Following the liberation of the concentration camps, Marsha and Rubin met in Hajnówka, Poland, while trying to locate family members. Liebman was born in a displaced person’s camp after the war. It wasn’t until Liebman was an adult that she began to talk with her parents about their experience during the Holocaust.
“At first I didn’t want to ask questions about my parents’ experiences because I wasn’t sure I wanted to hear the answers — I thought it would be too painful,” Liebman said. “But now I’m able to realize how important this information is both for my own knowledge and to pass it down to my children and grandchildren.”
In January 2021, the Museum conducted personal research for Naomi Liebman. Using the Arolsen Archives, the Museum uncovered 45 wartime and postwar documents on Naomi’s parents.
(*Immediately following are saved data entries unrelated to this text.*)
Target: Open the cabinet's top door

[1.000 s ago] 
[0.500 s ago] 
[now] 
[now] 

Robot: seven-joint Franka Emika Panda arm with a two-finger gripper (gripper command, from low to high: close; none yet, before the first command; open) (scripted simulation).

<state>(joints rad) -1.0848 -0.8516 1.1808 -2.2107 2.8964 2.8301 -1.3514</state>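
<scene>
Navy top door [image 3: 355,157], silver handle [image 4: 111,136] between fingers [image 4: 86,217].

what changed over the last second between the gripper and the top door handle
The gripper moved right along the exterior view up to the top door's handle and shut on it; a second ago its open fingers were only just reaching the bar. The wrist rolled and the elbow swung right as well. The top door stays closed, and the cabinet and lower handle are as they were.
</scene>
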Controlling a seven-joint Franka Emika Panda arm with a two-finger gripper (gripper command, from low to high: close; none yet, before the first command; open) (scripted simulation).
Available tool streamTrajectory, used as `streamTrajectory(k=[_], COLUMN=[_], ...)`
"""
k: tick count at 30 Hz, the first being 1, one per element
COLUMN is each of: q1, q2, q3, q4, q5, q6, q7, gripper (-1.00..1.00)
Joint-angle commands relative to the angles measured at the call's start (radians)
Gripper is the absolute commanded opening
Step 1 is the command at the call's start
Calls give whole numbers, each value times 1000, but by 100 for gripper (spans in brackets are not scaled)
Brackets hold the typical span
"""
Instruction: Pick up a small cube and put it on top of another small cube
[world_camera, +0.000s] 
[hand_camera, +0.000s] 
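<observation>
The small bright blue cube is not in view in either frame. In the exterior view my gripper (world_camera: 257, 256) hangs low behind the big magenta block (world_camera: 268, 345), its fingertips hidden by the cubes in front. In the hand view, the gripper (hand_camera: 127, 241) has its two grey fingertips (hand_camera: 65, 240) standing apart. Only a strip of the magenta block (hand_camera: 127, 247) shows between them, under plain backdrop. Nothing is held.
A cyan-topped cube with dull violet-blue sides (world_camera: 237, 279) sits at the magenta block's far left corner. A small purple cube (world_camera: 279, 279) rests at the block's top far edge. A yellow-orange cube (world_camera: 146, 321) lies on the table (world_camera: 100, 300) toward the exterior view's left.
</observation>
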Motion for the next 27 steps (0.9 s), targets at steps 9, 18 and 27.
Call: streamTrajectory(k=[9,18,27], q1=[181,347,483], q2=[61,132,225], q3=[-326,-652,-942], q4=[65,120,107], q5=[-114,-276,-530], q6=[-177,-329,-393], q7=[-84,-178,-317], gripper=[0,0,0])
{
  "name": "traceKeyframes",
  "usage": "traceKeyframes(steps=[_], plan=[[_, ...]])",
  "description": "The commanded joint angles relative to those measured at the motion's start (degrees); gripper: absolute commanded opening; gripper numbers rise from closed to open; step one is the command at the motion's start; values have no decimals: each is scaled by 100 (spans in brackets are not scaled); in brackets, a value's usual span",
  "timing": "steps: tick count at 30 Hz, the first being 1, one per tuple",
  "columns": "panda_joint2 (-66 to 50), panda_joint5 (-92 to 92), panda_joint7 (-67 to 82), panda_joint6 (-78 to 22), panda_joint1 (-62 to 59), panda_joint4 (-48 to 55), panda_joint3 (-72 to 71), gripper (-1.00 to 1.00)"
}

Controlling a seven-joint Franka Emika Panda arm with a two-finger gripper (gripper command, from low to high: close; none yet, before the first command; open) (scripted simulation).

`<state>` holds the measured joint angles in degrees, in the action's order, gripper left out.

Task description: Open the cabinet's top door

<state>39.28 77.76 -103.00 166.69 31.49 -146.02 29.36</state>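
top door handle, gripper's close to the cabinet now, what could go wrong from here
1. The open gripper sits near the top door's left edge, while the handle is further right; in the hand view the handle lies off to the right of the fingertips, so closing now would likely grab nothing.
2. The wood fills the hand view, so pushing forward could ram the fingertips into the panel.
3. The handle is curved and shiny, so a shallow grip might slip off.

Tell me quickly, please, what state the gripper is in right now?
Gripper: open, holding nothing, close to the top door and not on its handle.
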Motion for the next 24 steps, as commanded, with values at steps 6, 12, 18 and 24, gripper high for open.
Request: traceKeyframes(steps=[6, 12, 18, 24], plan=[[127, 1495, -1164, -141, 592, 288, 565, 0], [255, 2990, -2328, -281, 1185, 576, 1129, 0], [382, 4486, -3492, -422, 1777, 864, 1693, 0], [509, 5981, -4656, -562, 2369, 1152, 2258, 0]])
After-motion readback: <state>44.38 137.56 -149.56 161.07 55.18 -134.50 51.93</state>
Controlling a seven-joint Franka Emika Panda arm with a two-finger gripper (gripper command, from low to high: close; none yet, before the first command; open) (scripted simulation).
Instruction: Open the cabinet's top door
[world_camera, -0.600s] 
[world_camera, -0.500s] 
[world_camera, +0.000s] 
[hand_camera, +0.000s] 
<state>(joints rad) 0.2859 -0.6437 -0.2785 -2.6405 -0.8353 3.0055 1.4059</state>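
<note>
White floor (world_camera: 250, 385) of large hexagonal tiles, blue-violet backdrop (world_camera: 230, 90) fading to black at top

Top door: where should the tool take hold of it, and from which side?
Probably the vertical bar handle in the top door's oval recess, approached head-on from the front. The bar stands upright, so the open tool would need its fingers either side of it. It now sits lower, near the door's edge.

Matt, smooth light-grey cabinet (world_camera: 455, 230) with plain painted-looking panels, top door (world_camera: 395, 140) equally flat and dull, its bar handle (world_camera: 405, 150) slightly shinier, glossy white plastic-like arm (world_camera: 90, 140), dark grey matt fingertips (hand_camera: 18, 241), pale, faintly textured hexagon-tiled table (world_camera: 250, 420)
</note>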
With the help of the museum, Liebman was able to find out when her parents actually entered Auschwitz, and was able to see documentation that her father entered Auschwitz with a wife and two children.
The United States Holocaust Memorial Museum in Washington, D.C., will present two live digital programs with Atlanta’s Eternal Life Hemshech and The Breman Museum as a way as part of its ongoing efforts to rescue the evidence of the Holocaust.
Allen’s story was featured in the May 13 program, “Preserving Holocaust History: Collecting Artifacts and Eyewitness Testimony.” The program featured representatives from the Museum’s National Institute for Holocaust Documentation, who work with prospective donors of materials, such as photos, letters, diaries, films, testimonies, and other objects that document the Holocaust, enabling the Museum to teach this history with authenticity and relevance to every new generation.
“The evil in the world didn’t stop with the Holocaust; it is still here today,” Allen said. “While it may not be in our backyard, it is in our world, and that has to be acknowledged and has to be confronted.”
On Thursday, May 27, at 12 p.m., Liebman’s story will presented in “Preserving Holocaust History: Collecting Oral Testimonies and Researching Family Fates.” During this program, Georgia residents will learn how the Museum continues its acquisition efforts despite the pandemic and about the meticulous research process offered to Holocaust survivors, their families and others wishing to discover more about the fate of those persecuted.
“When Americans learn about the horrors of the Holocaust, whether it be through the testimony of survivors, documents like the ones our family is contributing to the USHMM, or pictures that show the absolute annihilation wrought by human beings against their fellow human beings, it is a huge wake up call,” Allen said. “We can all read about the Holocaust in books, and we can fight the dangerous recklessness of Holocaust deniers, but seeing pictures, reading letters, and visiting a Holocaust Museum drives the significance of what happened home.”